Capital Gains and Losses
Capital gain and losses are subject to special treatment. Changes to the taxation of capital gains have reduced from 3/4 to 2/3 after February 27, 2000 dispositions and further reduced to 1/2 for dispositions after October 17, 2000. To be a capital gain or loss, the gain or loss must result from the disposition or deemed disposition of a property. A disposition of property occurs when there is a transaction which entitles the seller to receive proceeds.
To claim capital gain or losses, the property must be capital in nature.

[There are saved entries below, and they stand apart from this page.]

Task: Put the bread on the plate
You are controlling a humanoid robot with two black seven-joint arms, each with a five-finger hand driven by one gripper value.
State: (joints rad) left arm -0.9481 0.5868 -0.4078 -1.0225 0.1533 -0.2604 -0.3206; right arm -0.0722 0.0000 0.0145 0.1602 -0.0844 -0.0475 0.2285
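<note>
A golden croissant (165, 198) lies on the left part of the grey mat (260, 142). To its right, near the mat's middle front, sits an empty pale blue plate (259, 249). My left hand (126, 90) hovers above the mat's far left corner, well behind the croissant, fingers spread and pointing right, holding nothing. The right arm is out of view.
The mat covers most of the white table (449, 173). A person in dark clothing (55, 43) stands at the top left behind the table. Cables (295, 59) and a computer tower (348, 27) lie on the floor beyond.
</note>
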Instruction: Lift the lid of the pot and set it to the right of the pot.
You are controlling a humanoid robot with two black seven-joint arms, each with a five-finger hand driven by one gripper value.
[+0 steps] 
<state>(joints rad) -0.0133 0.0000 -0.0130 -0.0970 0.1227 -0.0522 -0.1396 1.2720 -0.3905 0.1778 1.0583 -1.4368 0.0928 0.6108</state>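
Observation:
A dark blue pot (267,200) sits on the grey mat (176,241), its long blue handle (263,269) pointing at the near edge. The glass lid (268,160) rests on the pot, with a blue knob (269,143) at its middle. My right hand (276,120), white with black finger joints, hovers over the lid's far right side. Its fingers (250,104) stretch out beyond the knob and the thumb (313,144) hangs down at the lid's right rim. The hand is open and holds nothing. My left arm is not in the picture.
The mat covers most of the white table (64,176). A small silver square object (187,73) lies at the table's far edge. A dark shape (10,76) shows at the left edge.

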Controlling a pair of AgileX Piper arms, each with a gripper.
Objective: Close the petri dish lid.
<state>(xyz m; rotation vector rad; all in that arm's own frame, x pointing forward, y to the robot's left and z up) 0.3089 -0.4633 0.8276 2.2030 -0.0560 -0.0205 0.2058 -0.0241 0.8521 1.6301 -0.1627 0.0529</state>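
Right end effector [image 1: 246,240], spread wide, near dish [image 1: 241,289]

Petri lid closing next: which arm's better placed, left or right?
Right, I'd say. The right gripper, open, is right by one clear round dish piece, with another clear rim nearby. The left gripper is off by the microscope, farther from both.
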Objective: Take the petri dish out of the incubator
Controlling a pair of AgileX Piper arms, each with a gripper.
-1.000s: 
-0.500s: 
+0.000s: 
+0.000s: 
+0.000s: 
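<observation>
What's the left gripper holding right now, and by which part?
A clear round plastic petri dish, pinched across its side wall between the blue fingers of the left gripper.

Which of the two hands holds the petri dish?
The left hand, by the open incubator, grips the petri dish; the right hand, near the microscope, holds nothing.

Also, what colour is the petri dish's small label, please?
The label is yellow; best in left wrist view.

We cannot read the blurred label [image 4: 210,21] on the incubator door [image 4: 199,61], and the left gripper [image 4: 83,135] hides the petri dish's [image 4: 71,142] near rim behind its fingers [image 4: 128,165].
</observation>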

Over the years, the courts have developed some guidelines to be considered when deciding whether the transaction is of a capital or income nature.
1. The period of ownership: property held for a short period will be considered to have been purchased for the purpose of resale and profits will be treated as income, while property that has been held a long time is more likely to be considered an investment and thus give rise to capital gain.
2. The frequency of similar transactions: a history of extensive buying and selling of similar properties may be taken as evidence indicating that the taxpayer is carrying on a business.
3. Improvement and development work: when an organized effort is made to put property into a more marketable condition, it may indicate a business of selling properties.
4. Reasons for and nature of sale: if a sale of property is the result of an active campaign to sell it rather than the result of something unanticipated at the time of purchase, the profits will be considered as business income (i.e. frustration of original intention).
5. The relationship of the transaction to the taxpayer’s ordinary business.